_Task prompt_
Among the lines below, restate word for word only those from the line with "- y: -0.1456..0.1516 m" through the line with "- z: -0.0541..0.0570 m", with both end lines kept.

(Entries taken from a collection)
Content starts
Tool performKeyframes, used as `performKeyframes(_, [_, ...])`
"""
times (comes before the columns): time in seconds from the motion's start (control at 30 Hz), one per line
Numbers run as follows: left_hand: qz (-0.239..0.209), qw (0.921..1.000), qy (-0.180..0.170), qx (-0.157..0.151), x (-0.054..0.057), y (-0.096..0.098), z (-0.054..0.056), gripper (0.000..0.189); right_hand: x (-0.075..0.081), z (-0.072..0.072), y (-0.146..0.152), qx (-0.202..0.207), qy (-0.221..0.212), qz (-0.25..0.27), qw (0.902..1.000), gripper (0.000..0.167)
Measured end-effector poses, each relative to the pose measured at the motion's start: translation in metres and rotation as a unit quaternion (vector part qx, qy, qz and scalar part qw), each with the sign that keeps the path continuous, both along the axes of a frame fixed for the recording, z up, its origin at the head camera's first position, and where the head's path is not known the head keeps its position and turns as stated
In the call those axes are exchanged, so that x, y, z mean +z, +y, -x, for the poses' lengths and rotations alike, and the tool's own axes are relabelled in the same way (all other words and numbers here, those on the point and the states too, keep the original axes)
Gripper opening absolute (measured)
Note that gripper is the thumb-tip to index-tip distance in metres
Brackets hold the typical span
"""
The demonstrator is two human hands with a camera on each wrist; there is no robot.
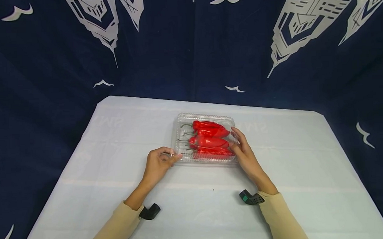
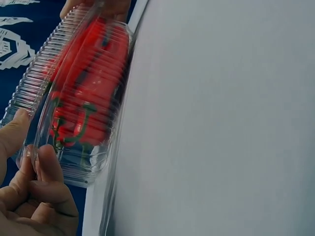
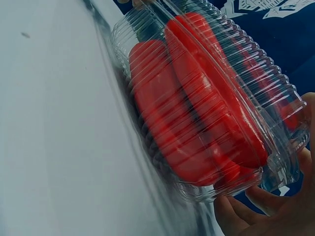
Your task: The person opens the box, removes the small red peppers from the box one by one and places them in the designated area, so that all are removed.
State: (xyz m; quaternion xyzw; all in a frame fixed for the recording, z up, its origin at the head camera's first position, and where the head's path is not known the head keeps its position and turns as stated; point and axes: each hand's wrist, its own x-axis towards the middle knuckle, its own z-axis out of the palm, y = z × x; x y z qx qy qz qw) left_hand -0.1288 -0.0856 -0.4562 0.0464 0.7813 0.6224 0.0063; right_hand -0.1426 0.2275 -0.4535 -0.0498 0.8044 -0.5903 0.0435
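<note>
A clear plastic clamshell container (image 1: 204, 117) with ribbed walls lies on the white table, its lid over several red peppers (image 1: 209, 142). Green stems point toward the container's left end. At the near left corner, my left hand (image 1: 159, 164) pinches the rim between thumb and fingers; the left wrist view shows the fingertips (image 2: 48, 160) on the plastic edge. My right hand (image 1: 248, 159) grips the right end, thumb on the near side and fingers farther back. In the right wrist view its fingers (image 3: 266, 199) curl against the container's end, close to the pepper tips.
The white-covered table (image 1: 122, 136) extends around the container on all sides. Behind it hangs a dark blue cloth (image 1: 170, 57) printed with white buildings and birds. A black wrist device (image 1: 150, 211) sits on the left sleeve, and another wrist device (image 1: 251, 197) on the right.
</note>
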Motion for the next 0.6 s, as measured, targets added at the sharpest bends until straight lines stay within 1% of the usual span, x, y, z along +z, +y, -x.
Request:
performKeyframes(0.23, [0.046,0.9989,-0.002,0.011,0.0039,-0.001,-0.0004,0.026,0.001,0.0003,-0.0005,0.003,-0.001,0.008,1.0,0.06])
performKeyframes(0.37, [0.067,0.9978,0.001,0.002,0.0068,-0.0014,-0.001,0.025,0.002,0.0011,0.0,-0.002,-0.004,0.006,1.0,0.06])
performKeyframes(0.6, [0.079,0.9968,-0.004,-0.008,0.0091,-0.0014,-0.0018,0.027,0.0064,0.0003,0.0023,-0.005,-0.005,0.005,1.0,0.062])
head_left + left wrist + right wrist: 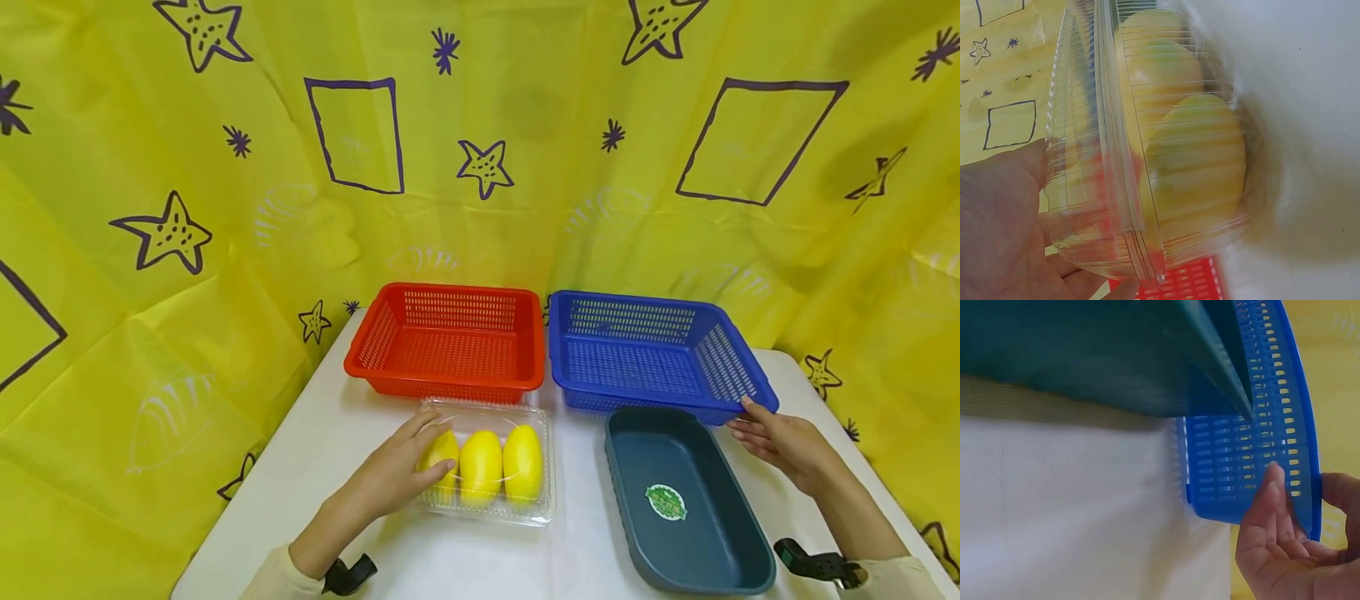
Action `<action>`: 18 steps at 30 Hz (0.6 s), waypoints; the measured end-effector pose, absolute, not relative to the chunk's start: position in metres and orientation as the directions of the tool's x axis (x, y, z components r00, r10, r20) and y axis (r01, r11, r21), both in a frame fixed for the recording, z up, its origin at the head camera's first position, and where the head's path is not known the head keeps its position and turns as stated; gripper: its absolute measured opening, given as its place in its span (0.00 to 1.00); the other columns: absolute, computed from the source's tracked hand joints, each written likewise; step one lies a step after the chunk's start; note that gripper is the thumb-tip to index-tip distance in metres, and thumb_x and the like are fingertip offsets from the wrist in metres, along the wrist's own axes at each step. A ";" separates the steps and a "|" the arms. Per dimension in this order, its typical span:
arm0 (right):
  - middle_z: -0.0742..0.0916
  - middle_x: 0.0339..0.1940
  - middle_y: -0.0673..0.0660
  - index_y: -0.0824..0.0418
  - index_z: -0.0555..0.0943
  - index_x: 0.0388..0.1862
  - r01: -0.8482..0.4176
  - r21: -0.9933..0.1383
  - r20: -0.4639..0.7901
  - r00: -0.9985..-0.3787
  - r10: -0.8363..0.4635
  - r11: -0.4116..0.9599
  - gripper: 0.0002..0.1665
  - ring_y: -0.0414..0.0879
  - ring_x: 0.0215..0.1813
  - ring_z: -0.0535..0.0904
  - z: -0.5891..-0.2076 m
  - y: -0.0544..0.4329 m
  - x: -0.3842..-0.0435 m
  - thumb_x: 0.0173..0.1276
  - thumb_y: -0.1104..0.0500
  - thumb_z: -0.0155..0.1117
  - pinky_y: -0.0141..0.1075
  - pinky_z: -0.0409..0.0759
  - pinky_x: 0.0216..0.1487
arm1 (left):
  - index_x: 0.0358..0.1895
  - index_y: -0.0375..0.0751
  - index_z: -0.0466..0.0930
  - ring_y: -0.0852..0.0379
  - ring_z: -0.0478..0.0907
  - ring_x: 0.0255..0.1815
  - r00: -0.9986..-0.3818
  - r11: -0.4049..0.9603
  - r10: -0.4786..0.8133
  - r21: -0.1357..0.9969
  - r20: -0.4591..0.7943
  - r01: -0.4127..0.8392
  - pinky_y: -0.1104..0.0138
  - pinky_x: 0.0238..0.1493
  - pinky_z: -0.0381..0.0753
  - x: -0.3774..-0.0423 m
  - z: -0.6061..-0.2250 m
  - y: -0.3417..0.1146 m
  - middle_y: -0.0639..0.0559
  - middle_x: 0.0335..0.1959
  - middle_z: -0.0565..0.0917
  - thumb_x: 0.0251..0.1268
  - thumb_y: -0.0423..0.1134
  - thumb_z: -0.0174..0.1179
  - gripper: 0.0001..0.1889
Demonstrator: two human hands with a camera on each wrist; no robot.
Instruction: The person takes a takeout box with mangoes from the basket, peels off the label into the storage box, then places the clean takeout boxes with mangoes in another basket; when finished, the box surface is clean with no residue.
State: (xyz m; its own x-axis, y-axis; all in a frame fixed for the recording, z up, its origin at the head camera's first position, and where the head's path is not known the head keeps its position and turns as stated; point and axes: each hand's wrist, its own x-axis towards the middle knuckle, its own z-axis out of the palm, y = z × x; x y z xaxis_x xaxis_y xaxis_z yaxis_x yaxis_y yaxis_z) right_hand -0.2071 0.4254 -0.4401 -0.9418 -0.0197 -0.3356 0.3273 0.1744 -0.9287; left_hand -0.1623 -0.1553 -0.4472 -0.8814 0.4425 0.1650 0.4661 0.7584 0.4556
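My left hand (pixel 396 467) rests on the left side of a clear plastic clamshell box (pixel 542 500), its fingers spread over the lid. Inside the closed box three yellow mangoes (pixel 481 468) sit side by side; the left one is partly covered by the hand. In the left wrist view the palm and fingers lie against the clear lid, with mangoes (pixel 1197 169) behind the plastic. My right hand (pixel 783 442) grips the near right corner of a blue basket (pixel 630 367). Its thumb lies over the rim and the other fingers sit against the slotted outer wall (pixel 1222 469).
A red basket (pixel 450 354) stands at the back left, beside the blue one. In front of the blue basket lies a dark teal tray (pixel 697 533) with a green sticker (pixel 666 502). Under everything is a white table (pixel 300 500), with a yellow patterned curtain (pixel 525 233) behind.
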 end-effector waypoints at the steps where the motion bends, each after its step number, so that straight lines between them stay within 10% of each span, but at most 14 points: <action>1: 0.92 0.35 0.42 0.50 0.88 0.41 0.329 -0.933 -0.336 -0.942 -0.023 0.147 0.24 0.37 0.40 0.91 -0.441 0.425 -0.207 0.86 0.41 0.48 0.32 0.90 0.46 | 0.76 0.37 0.72 0.39 0.58 0.84 -0.882 0.758 0.443 0.458 0.162 0.465 0.44 0.80 0.62 -0.162 -0.447 -0.155 0.41 0.81 0.67 0.75 0.49 0.65 0.32; 18: 0.90 0.36 0.39 0.57 0.86 0.47 0.307 -0.921 -0.320 -0.947 -0.013 0.240 0.27 0.35 0.41 0.89 -0.439 0.425 -0.206 0.86 0.39 0.47 0.30 0.89 0.47 | 0.75 0.41 0.75 0.41 0.60 0.84 -0.903 0.750 0.386 0.506 0.189 0.426 0.43 0.80 0.64 -0.161 -0.449 -0.160 0.44 0.80 0.70 0.75 0.41 0.63 0.27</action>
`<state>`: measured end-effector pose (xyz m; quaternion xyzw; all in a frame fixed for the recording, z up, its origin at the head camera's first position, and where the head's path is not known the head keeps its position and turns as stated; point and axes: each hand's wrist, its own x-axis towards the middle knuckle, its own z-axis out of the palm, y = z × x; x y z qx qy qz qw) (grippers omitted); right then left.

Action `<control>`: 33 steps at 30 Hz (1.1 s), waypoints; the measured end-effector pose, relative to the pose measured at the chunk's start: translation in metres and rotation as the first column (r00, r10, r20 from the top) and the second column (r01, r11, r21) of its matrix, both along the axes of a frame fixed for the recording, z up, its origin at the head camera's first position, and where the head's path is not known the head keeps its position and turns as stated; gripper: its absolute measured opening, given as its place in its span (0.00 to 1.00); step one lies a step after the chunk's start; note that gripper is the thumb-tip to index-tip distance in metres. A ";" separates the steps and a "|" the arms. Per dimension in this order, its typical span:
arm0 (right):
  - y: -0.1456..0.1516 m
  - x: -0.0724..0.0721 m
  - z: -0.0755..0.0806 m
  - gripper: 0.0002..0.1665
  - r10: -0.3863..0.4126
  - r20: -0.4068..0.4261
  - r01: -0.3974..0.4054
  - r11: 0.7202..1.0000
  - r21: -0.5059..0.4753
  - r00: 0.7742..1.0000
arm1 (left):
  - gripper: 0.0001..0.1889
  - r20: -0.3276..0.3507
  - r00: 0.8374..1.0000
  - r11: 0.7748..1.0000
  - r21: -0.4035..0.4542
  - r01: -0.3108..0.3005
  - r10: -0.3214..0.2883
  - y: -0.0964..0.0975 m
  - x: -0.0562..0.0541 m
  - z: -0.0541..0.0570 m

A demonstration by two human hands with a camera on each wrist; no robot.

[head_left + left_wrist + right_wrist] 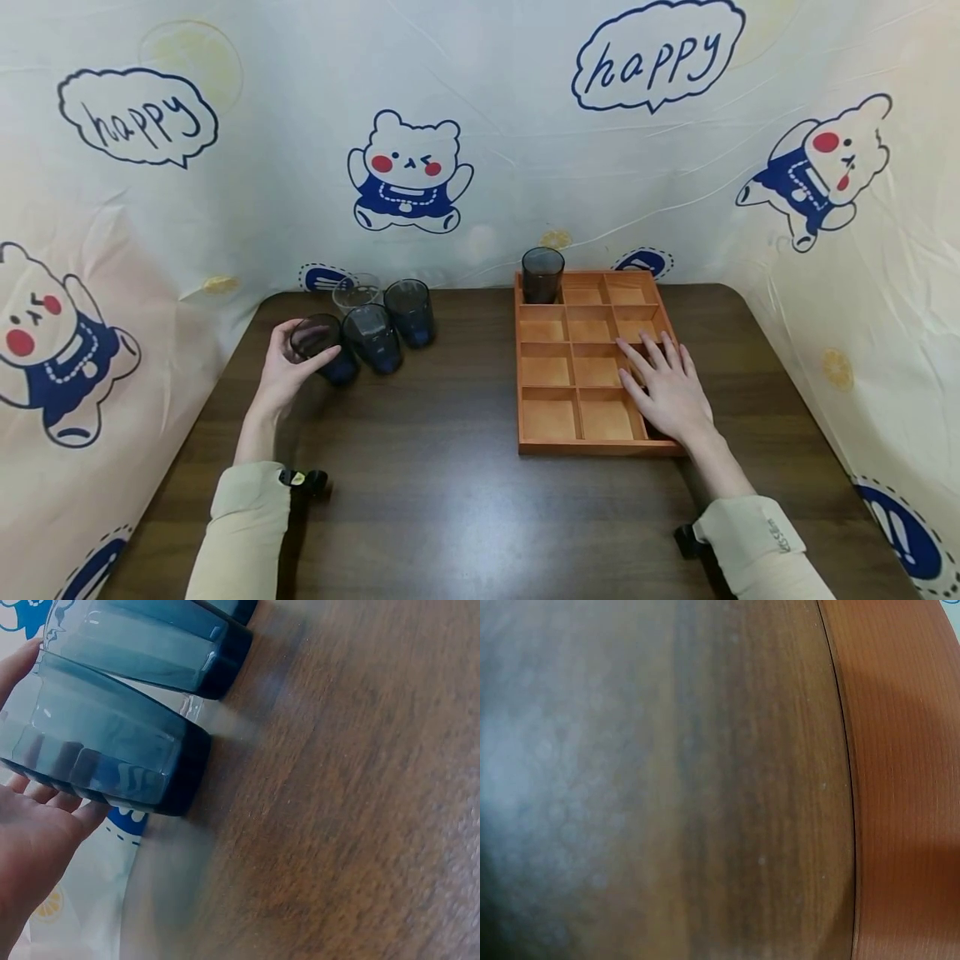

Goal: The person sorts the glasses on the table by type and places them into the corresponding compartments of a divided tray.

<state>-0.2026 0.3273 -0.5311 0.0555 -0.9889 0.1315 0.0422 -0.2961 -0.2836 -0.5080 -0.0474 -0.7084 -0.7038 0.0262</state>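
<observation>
My left hand grips a dark blue drinking glass near its rim, thumb on one side and fingers round the other. In the left wrist view this tinted glass has its thick base at the tabletop, and the palm lies beside it. Two more blue glasses and a clear glass stand close by. On the right, my right hand lies with fingers spread over the right side of a wooden compartment tray, covering some of its cells.
Another dark glass stands in the tray's back left compartment. The tray's wooden side fills the right edge of the right wrist view. A printed cloth hangs behind and beside the dark wooden table.
</observation>
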 end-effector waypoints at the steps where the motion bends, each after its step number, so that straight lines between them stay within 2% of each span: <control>1: 0.000 0.000 0.000 0.37 -0.001 0.001 0.001 1.000 0.001 1.000 | 0.38 0.002 1.000 1.000 0.002 -0.003 0.003 0.000 0.000 -0.001; 18: 0.001 0.000 0.000 0.37 -0.001 -0.009 0.001 1.000 -0.003 1.000 | 0.36 0.051 0.997 0.998 0.038 -0.058 0.056 0.001 0.001 -0.001; 26: 0.000 0.000 -0.002 0.37 -0.002 -0.011 0.002 1.000 0.003 1.000 | 0.37 0.094 0.984 0.989 -0.039 -0.146 0.149 0.002 0.003 0.000; 30: -0.001 0.000 -0.001 0.37 -0.001 -0.014 0.001 1.000 0.004 1.000 | 0.37 0.099 0.976 0.981 -0.021 -0.194 0.195 0.005 0.004 0.000; 33: -0.001 -0.001 -0.001 0.37 -0.002 -0.013 0.002 1.000 0.003 1.000 | 0.36 0.114 0.963 0.968 0.016 -0.249 0.245 0.010 0.004 0.001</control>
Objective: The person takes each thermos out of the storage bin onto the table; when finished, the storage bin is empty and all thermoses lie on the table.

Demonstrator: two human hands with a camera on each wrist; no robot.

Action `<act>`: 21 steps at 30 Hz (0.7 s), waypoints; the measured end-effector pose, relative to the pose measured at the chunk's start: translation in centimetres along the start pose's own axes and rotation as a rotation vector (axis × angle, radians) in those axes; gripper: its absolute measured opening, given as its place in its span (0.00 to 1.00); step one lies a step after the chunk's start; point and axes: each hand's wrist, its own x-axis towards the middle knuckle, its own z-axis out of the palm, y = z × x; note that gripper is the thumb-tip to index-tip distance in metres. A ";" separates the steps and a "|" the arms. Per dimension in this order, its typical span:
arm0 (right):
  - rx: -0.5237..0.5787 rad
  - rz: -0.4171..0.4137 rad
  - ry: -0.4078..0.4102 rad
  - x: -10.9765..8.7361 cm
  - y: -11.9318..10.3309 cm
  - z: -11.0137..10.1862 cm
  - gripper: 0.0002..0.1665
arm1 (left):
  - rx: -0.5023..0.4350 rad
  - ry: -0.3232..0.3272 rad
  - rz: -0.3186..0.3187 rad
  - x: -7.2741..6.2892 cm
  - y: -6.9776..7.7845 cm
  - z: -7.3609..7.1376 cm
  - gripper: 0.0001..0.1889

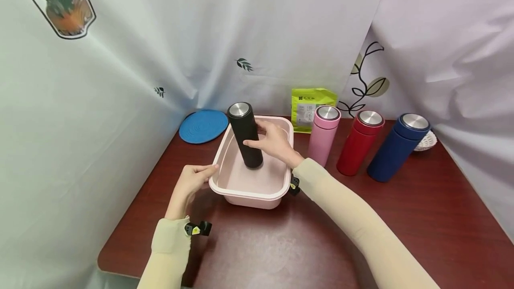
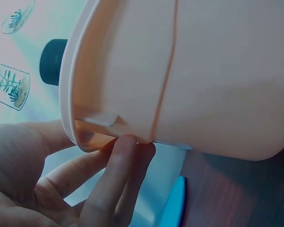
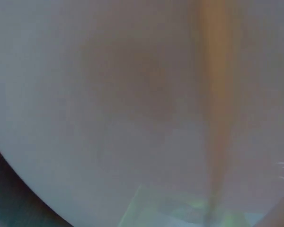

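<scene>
A pale pink plastic basin (image 1: 250,196) sits on the table, with a black thermos (image 1: 246,135) inside it, its steel-topped lid above the rim. My right hand (image 1: 277,142) reaches over the basin's right wall and holds the thermos around its middle, thumb across the near side. At the near left corner my left hand (image 1: 194,182) pinches the basin's rim. From below, the left wrist view has the left fingers (image 2: 116,175) pressed under the rim, with the dark thermos lid (image 2: 53,61) poking out beyond. The right wrist view is blurred, filled mostly by the basin's wall (image 3: 109,142).
To the right stand pink (image 1: 323,137), red (image 1: 359,144) and blue (image 1: 397,148) thermoses. Behind them are a green packet (image 1: 307,101) and a white woven basket (image 1: 426,142). A blue round mat (image 1: 202,126) lies at the back left. Printed cloth (image 1: 168,35) hangs around the table (image 1: 277,249).
</scene>
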 end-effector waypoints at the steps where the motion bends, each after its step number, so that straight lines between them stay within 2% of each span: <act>1: 0.010 -0.004 0.001 0.0 -0.2 -0.1 0.39 | -0.001 0.000 0.003 0.0 0.0 0.0 0.24; 8: 0.038 -0.040 0.027 -0.4 -1.4 -1.3 0.39 | -0.017 -0.012 0.002 0.1 0.0 -0.1 0.24; 12: 0.056 -0.037 0.042 -0.7 -1.4 -1.9 0.41 | -0.017 -0.009 0.001 0.2 0.0 0.0 0.24; 21: 0.089 -0.067 0.063 -1.8 -1.3 -2.8 0.36 | -0.013 -0.009 0.012 0.3 -0.3 -0.2 0.24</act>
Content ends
_Response_
  - y: -0.1456..0.1516 m
  - x: -0.0724..0.0721 m
  - z: -0.0755..0.0806 m
  - gripper: 0.0002..0.1665
  - r10: -0.3863..0.4126
  - r20: -0.4068..0.4261
  - r01: -0.3974..0.4054
  - r11: 0.7202..1.0000
  - r21: -0.5059..0.4753
  - r00: 0.7742..1.0000
arm1 (left):
  - gripper: 0.0001..0.1889
  - r20: -0.3276..0.3507
  - r00: 0.8374..1.0000
  - r11: 0.7748..1.0000
  - r21: -0.4035..0.4542
  - r01: -0.3108..0.3005
  - r10: -0.3214..0.2883
  - y: -0.0964..0.0975 m
  - x: -0.0562..0.0541 m
  - z: -0.0541..0.0570 m

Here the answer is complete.